The following data has a line with "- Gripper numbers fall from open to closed" and a line with "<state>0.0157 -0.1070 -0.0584". Write out exactly those lines and all the lines between them.
○ ○ ○
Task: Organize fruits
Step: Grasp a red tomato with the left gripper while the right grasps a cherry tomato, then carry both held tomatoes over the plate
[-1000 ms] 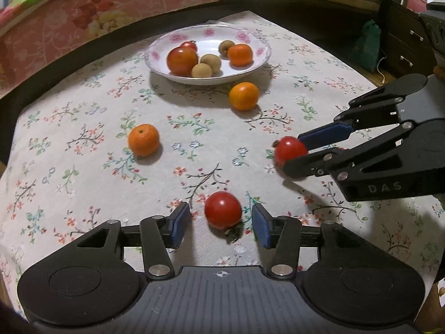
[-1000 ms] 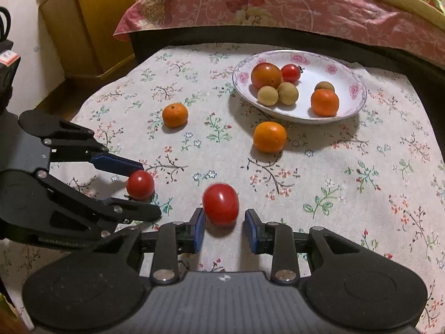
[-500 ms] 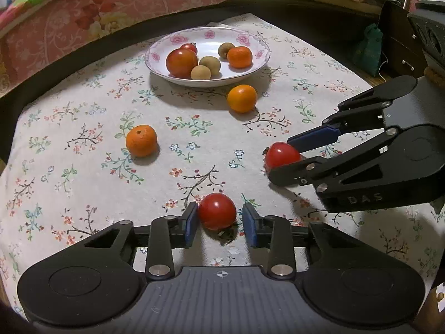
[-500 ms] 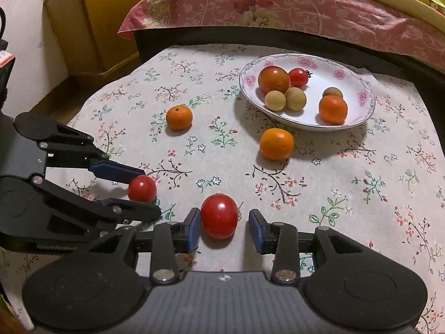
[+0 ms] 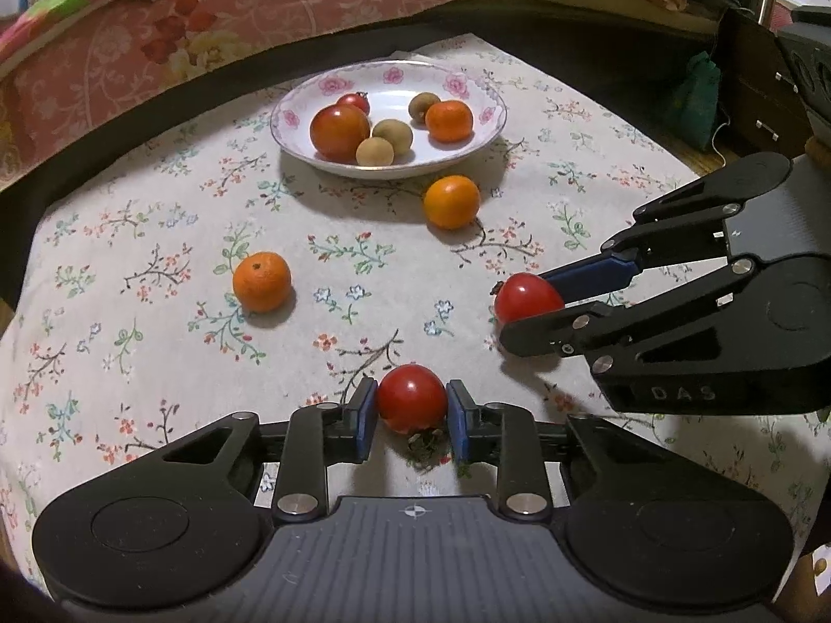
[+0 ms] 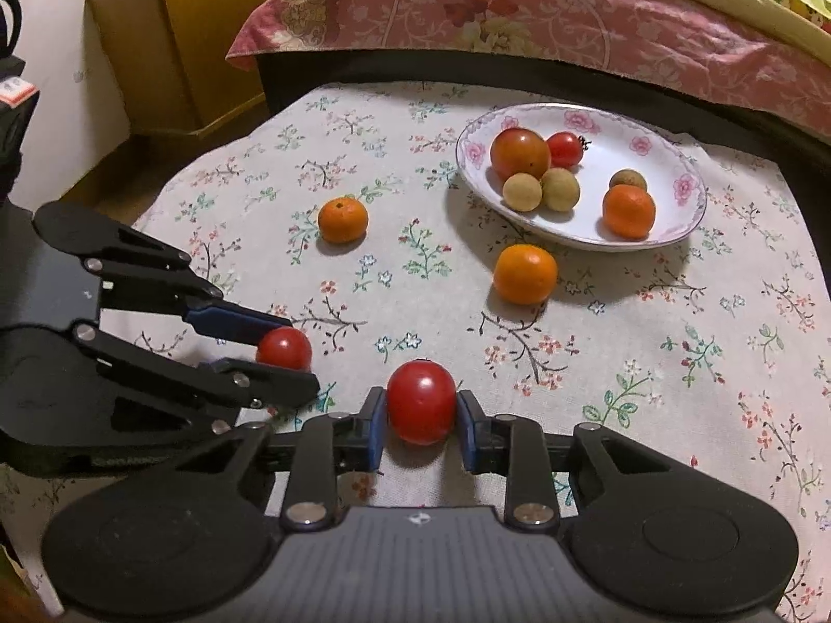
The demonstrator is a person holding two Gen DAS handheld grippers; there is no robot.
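Observation:
My left gripper [image 5: 412, 401] is low on the floral cloth, its jaws closing; both blue pads press a red tomato [image 5: 412, 397]. My right gripper [image 6: 421, 407] is closing the same way on a second, plumper red tomato [image 6: 421, 401]. Each gripper shows in the other's view: the right gripper [image 5: 524, 311] with its tomato [image 5: 527, 297], the left gripper [image 6: 298, 355] with its tomato [image 6: 284, 347]. A flowered white plate [image 5: 389, 172] [image 6: 587, 244] at the far side holds two tomatoes, an orange and three small brown fruits. Two oranges [image 5: 262, 281] [image 5: 451, 202] lie loose on the cloth.
The small table [image 5: 130, 363] is covered by the floral cloth, its edges dropping off close on all sides. A bed with a pink quilt [image 5: 259, 10] runs behind it. A wooden cabinet [image 6: 208, 26] stands back left, a dark dresser [image 5: 753, 93] back right.
The left jaws went from wide open around the tomato to pressed on it. The right jaws widened briefly, then shut on their tomato. Neither hand has shifted noticeably.

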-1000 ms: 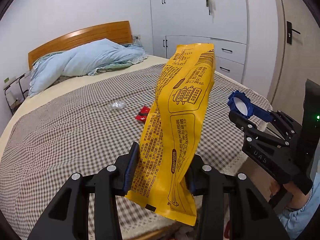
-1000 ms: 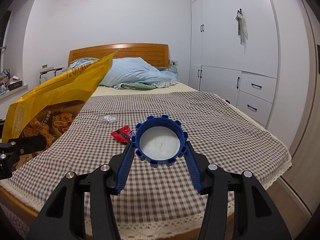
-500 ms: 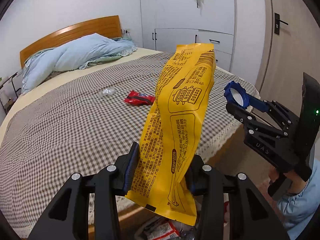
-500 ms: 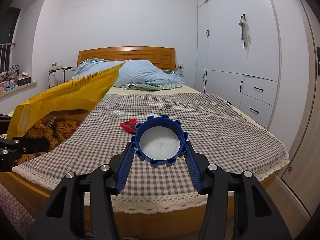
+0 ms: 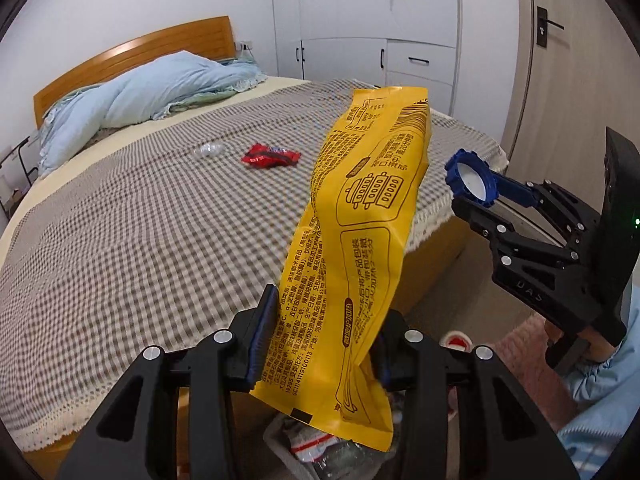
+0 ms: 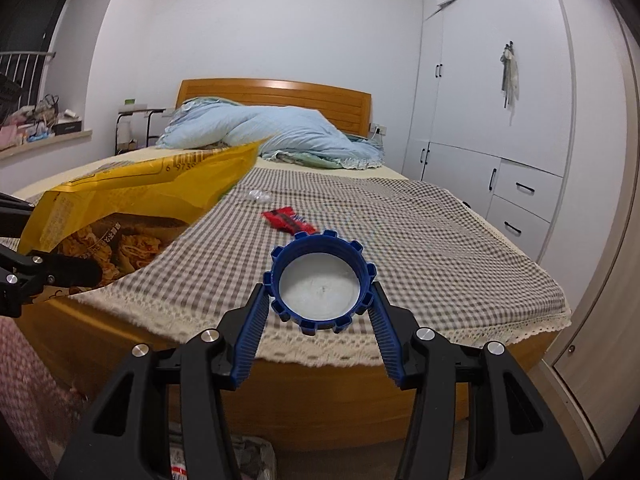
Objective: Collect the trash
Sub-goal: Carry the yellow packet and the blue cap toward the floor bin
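Note:
My left gripper (image 5: 324,344) is shut on a tall yellow food bag (image 5: 360,248), which stands upright between its pads beyond the foot of the bed. The same yellow food bag (image 6: 132,208) shows at the left of the right wrist view. My right gripper (image 6: 320,312) is shut on a blue ridged lid (image 6: 320,284) with a white inside; that blue lid (image 5: 470,178) also shows at the right of the left wrist view. A red wrapper (image 5: 270,156) and a small clear plastic scrap (image 5: 208,151) lie on the checked bedspread (image 5: 120,240).
Below the left gripper sits a bin or bag of trash (image 5: 320,452) on the floor. A blue quilt (image 6: 272,132) lies by the wooden headboard (image 6: 280,96). White wardrobes and drawers (image 6: 500,140) line the right wall. A sleeve (image 5: 600,400) shows at the right.
Both grippers have drawn back from the bed and sunk, each keeping its hold. The bed's foot edge and wooden frame now show, and trash on the floor has come into view.

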`<state>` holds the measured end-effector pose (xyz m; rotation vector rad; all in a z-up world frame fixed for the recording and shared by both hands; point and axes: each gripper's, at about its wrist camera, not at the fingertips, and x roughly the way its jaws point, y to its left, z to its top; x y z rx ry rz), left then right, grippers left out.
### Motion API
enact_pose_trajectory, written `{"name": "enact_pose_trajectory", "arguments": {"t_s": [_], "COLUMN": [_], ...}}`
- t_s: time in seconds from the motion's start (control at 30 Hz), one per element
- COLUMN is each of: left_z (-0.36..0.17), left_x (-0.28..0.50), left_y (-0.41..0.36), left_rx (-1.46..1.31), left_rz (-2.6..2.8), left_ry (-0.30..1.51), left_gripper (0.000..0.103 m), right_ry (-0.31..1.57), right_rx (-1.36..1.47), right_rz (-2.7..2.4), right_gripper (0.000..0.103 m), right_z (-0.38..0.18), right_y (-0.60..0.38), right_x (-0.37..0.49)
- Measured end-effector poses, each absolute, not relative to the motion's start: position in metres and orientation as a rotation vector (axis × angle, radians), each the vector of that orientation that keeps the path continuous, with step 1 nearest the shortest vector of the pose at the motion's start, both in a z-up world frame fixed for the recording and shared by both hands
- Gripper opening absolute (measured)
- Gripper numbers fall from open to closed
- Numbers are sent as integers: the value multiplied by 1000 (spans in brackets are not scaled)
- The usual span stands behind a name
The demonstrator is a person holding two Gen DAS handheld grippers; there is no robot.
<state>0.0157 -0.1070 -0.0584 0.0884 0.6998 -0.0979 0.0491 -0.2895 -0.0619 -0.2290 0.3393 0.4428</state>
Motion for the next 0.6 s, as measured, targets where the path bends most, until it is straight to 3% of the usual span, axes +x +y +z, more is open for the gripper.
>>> {"name": "enact_pose_trajectory", "arguments": {"t_s": [0.6], "left_z": [-108], "left_x": [-21], "left_y": [-104], "left_rx": [71], "left_rz": [-161], "left_ry": [808], "left_gripper": [39], "right_ry": [505], "right_rx": [-201], "right_rz": [496], "right_gripper": [50], "right_z": [-101], "right_y": [-289], "right_x": [30]}}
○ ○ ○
Written solution:
- Gripper numbers fall from open to closed
- Numbers are sent as integers: the value multiplied by 1000 (spans in brackets are not scaled)
- The usual span stands behind a name
The demonstrator is a person holding two Gen DAS handheld grippers; there is no robot.
<state>0.0157 -0.1070 -0.0584 0.0884 0.6998 -0.0979 0.0491 -0.2895 -0.0619 -0.2290 0.3393 0.4428</state>

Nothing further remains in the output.